What is a female "Douchebag" in France called??
A douche-baguette.
There’s so much to do here so I’m never Bordeaux-ed.
I’m in love with France, and I ain’t Lyon.
I’ll try to keep it brief, but I have so much to Marseilles about France.
What does a frog in Paris eat?
French Flies.
I tripped in France.
Eiffel over.
What are stepfathers called in France?
Faux pas.
What do France and a pigeon have in common?
Every 5 minutes, there is a coo.
Another cheese factory in France exploded...
I Camembert to hear this joke again!
Someone from Southern France sent me an MS Word file with 200 pages.
It's a Languedoc.
I hate to Gauguin, but I have to catch my flight.
Did you hear of the new disease going through France?
I've heard it was a Paris-ite.
So I went to France and bought a house made of bread
I guess you could say I'm living in pain.
Why should you never eat the fish in France?
Because it's poisson.
I love a good shindig. Just call me Napoleon Bonapart-y.
I read Reims of info before I got here, but nothing can prepare you for how beautiful this place is.
French people give me the crepes.
What’s the capital of France?
The F.
I always feel like a winner in France, which is great because I hate Toulouse.
Did you hear about the Frenchman who jumped into the river in Paris?
He was declared to be in Seine.
Don’t make such a Dreyfus about it.
It’s time to say Versailles to France.
We Rodin a taxi around the city after dark.
Why is the French Prime Minister never seen in the morning?
Becasue he is pm not am!
Which city in France is the nicest?
Nice.
French guy goes into a bar with a frog on his head
The bartender asks “where’d you get that?” And the frog says “in France. There’s loads of them.”

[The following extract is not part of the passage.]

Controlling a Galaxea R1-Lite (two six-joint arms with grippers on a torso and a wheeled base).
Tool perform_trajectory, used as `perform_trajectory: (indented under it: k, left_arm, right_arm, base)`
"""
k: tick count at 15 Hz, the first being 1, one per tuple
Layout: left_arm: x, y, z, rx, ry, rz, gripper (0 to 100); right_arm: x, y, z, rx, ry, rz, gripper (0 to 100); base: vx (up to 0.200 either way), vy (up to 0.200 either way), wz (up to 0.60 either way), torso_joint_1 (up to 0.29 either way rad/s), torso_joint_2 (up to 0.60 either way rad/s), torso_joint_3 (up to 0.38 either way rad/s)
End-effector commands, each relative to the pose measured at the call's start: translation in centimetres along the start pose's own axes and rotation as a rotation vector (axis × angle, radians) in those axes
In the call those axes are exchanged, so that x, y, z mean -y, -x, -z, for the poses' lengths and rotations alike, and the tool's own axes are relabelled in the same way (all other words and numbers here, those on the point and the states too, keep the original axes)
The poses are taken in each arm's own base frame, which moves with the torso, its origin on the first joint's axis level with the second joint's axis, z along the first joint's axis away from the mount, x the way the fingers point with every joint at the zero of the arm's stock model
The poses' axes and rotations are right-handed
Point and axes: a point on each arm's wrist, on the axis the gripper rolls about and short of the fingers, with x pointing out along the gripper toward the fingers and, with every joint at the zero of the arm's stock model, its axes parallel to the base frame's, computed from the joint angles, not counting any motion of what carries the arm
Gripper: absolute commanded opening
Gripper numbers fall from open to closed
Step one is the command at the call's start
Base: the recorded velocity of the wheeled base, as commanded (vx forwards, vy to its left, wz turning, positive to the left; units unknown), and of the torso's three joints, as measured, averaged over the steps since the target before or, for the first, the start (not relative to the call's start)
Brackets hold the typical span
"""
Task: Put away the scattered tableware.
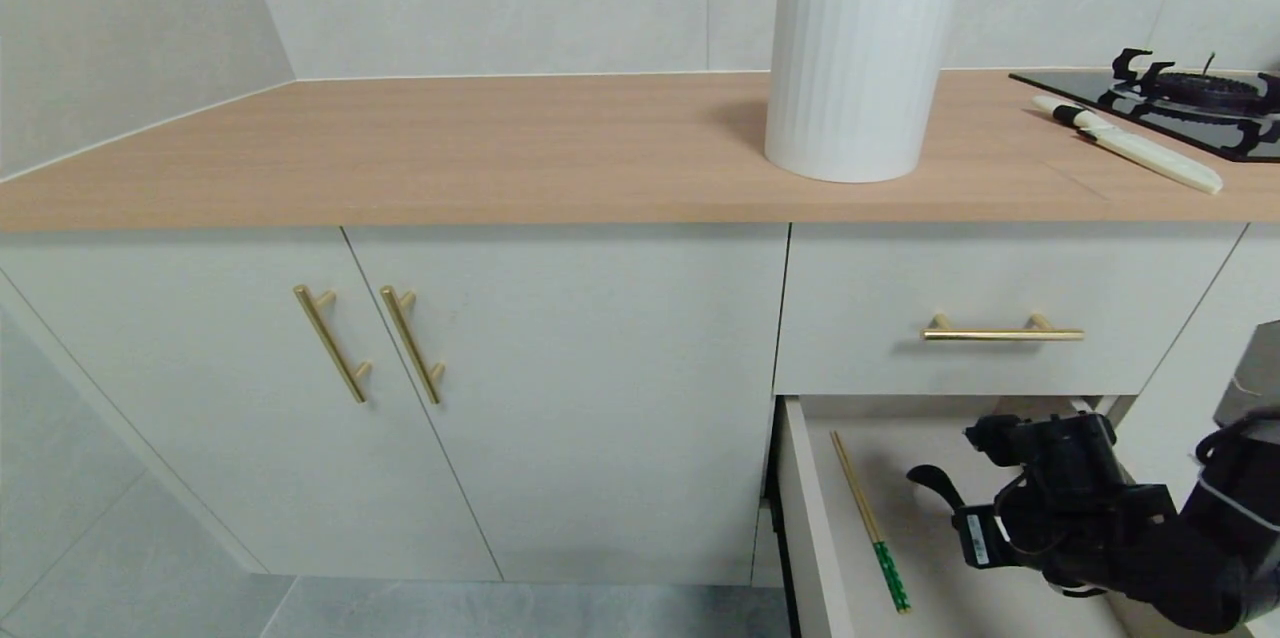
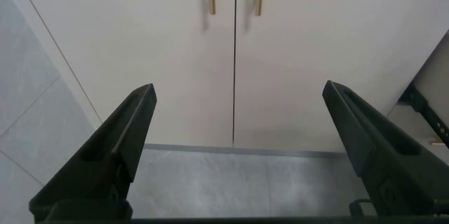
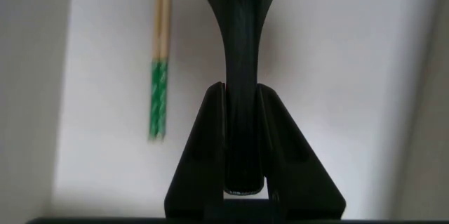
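The lower drawer (image 1: 806,518) at the bottom right stands pulled out, and a pair of wooden chopsticks with green tips (image 1: 868,530) (image 3: 161,55) lies along its left side. Above the drawer's floor, my right gripper (image 1: 985,523) (image 3: 240,115) is shut on the handle of a black spoon (image 1: 928,481) (image 3: 239,34), which sticks out toward the chopsticks. A cream-handled knife (image 1: 1130,143) rests on the wooden counter at the far right. My left gripper (image 2: 238,112) is open with nothing in it, low in front of the double cabinet doors (image 2: 233,55).
A tall white ribbed container (image 1: 860,48) stands on the counter (image 1: 450,148). A black gas hob (image 1: 1190,98) sits at the back right, just behind the knife. Above the open drawer is a closed one with a gold handle (image 1: 1000,331). Tiled floor lies below.
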Motion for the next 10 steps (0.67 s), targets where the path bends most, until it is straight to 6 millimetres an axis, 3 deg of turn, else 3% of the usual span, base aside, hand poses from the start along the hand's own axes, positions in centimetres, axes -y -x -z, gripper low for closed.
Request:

What's in the middle of Paris?
R.
Why do they eat snail in France?
Because they don’t have fast food.
Why can I not make jokes about the recent attacks in France?
Because jokes are all about execution.
Can I be Candide with you?
What happens when you go to the bathroom in France?
European!
How do you Charlemange-age to get through the last few days before vacation?
What’s Austrian and took over France?
Croissants.
France – it’s just a oui bit different!
French history is nothing to Lafayette at.
Whilst holidaying in France I saw a group of mushrooms performing Queen covers.
I said 'You're brilliant, what's the band called?'
They replied 'We are the Champignons."